◆ **Required work**
Of the lines in the data below, write out exactly those from the one holding "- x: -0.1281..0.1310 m" through the one holding "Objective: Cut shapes", both included.

◆ **Input data**
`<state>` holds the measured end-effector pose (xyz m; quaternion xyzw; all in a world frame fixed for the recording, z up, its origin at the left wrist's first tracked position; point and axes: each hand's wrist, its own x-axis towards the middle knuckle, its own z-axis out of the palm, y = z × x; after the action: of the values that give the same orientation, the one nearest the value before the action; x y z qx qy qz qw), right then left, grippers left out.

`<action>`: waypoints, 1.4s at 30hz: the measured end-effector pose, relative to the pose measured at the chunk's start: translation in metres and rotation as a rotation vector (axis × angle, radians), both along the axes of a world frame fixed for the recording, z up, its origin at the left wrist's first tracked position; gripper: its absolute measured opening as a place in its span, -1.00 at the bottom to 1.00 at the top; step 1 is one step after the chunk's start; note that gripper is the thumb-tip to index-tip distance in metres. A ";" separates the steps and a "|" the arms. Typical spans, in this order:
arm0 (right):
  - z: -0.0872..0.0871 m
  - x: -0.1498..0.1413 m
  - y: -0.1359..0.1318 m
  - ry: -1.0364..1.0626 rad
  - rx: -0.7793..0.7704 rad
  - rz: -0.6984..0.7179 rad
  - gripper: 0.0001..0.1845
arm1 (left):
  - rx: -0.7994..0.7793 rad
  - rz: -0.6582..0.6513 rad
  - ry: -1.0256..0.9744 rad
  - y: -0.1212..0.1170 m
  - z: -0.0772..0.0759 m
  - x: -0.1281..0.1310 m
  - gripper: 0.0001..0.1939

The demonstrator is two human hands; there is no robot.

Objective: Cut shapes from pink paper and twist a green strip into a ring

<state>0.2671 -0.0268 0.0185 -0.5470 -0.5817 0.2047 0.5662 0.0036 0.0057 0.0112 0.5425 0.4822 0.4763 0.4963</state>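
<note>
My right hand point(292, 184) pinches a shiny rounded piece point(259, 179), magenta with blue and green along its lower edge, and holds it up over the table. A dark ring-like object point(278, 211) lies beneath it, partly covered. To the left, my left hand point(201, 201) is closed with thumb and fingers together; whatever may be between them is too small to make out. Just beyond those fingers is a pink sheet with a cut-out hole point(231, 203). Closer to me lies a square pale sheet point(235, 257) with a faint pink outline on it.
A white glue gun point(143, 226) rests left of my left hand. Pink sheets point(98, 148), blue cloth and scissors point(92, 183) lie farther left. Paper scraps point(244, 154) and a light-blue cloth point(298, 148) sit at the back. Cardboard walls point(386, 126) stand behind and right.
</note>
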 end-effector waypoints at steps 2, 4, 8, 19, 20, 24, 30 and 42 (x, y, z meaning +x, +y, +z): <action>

◆ **Task response**
  - x: -0.1281..0.1310 m
  - gripper: 0.0001..0.1939

The demonstrator is two human hands; there is no robot.

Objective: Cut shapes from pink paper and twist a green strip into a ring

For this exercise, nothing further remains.